#### [PROBLEM DETAILS]
Pull each line containing "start" out of the listing below.
*** DATA SHOWN ***
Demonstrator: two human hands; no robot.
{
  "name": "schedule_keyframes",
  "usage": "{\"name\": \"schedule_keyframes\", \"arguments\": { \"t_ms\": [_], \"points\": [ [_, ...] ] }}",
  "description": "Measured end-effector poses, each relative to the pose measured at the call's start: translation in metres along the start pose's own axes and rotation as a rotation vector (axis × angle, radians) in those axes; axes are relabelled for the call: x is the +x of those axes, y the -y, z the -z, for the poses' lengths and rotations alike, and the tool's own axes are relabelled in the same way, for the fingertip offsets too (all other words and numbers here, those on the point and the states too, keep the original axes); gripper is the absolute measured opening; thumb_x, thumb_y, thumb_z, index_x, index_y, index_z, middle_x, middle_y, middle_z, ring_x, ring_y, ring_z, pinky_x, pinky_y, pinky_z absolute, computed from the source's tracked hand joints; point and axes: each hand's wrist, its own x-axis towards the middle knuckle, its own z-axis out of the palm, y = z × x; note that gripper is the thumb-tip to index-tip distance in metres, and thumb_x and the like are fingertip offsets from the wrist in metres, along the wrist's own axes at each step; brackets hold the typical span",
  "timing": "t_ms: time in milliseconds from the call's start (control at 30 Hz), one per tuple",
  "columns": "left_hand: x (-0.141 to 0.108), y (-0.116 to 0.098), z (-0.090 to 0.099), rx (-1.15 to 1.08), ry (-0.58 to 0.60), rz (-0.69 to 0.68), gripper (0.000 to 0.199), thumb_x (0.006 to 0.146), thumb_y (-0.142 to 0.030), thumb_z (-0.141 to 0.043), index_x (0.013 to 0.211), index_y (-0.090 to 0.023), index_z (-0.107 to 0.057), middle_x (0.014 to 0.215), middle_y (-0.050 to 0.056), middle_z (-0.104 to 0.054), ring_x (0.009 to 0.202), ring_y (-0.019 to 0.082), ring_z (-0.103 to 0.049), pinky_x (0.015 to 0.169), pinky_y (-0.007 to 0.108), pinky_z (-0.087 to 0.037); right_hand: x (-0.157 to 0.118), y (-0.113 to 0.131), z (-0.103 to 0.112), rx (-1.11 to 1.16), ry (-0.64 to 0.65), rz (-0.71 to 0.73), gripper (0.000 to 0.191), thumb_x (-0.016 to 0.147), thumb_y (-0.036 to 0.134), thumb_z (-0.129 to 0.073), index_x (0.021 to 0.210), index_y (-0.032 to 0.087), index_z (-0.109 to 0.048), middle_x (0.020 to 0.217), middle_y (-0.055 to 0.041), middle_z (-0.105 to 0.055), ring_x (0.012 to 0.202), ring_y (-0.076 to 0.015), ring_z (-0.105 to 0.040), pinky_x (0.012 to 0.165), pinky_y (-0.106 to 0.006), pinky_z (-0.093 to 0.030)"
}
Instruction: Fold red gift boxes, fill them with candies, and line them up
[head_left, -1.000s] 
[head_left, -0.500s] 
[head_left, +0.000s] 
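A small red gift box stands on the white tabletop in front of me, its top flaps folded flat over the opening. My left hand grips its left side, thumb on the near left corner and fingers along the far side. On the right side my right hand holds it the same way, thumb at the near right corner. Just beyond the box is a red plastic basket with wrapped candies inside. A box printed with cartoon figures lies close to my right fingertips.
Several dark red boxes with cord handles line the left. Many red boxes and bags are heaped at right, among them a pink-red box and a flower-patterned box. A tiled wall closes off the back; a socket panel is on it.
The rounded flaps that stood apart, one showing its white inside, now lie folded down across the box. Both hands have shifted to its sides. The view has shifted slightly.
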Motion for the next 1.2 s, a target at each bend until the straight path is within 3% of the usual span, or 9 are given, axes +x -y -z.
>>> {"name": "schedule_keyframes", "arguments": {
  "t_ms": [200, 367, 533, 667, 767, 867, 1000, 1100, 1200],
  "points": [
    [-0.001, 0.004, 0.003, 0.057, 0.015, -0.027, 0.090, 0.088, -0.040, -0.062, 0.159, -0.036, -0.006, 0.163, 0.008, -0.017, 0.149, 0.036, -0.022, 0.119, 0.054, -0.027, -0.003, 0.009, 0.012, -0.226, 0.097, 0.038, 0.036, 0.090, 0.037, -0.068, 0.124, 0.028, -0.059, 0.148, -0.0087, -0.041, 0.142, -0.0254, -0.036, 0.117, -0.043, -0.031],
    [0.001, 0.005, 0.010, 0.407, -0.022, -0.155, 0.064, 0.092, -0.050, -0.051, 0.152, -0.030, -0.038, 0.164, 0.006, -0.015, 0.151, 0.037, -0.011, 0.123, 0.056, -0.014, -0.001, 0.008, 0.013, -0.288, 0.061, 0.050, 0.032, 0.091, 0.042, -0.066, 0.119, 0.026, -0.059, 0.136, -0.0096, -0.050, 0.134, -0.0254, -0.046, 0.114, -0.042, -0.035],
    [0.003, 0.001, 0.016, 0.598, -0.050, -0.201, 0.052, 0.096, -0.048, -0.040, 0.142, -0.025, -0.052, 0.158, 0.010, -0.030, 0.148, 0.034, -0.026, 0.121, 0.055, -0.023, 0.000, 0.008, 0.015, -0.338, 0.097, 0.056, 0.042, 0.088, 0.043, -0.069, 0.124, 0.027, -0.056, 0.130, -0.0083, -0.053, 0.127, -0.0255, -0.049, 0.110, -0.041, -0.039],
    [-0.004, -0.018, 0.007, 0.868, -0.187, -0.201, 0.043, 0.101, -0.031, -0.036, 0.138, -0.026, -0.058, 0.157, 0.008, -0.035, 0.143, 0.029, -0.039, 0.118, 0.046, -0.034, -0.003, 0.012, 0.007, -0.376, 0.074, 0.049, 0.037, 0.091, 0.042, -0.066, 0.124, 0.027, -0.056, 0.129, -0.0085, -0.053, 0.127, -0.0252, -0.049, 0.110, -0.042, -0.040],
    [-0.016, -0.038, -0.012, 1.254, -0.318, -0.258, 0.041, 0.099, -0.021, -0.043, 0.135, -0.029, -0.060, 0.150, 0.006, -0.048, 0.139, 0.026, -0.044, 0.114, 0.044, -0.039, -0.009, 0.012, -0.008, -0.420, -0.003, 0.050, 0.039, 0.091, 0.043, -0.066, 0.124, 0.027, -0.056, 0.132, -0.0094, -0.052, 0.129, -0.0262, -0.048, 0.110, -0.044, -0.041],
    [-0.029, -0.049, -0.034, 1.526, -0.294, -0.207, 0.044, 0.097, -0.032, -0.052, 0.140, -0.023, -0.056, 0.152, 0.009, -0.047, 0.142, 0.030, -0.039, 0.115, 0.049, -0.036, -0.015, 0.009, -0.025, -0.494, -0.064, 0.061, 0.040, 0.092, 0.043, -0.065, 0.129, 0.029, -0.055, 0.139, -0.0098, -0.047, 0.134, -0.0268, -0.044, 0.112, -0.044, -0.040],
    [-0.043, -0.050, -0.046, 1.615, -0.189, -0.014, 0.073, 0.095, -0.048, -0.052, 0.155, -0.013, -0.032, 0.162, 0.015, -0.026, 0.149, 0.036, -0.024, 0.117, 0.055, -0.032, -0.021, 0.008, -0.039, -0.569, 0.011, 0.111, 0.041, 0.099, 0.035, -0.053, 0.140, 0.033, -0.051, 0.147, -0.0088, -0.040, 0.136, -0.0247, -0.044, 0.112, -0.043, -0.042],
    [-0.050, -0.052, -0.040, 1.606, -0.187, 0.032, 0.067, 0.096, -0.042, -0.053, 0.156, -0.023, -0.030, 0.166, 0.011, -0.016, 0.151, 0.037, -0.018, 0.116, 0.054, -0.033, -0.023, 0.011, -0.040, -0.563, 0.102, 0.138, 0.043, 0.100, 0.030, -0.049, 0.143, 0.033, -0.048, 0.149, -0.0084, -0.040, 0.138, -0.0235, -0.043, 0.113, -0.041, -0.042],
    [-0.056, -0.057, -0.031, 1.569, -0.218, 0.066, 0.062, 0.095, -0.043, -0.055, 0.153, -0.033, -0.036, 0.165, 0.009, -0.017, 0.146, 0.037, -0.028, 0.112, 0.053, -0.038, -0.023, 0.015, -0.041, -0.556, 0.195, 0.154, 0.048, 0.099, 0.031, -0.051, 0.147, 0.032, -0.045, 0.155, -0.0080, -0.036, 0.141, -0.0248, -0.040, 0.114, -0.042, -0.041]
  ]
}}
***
#### [ANSWER TO THIS PROBLEM]
  "description": "Measured end-effector poses, each relative to the pose measured at the call's start: translation in metres along the start pose's own axes and rotation as a rotation vector (axis × angle, radians) in those axes; axes are relabelled for the call: x is the +x of those axes, y the -y, z the -z, for the poses' lengths and rotations alike, and the tool's own axes are relabelled in the same way, for the fingertip offsets too (all other words and numbers here, those on the point and the states too, keep the original axes); gripper is the absolute measured opening; thumb_x, thumb_y, thumb_z, index_x, index_y, index_z, middle_x, middle_y, middle_z, ring_x, ring_y, ring_z, pinky_x, pinky_y, pinky_z absolute, computed from the source's tracked hand joints; point and axes: each hand's wrist, its own x-axis towards the middle knuckle, its own z-axis out of the palm, y = z × x; note that gripper is the thumb-tip to index-tip distance in metres, and thumb_x and the like are fingertip offsets from the wrist in metres, along the wrist's own axes at each step; brackets hold the typical span",
  "timing": "t_ms: time in milliseconds from the call's start (control at 30 Hz), one per tuple",

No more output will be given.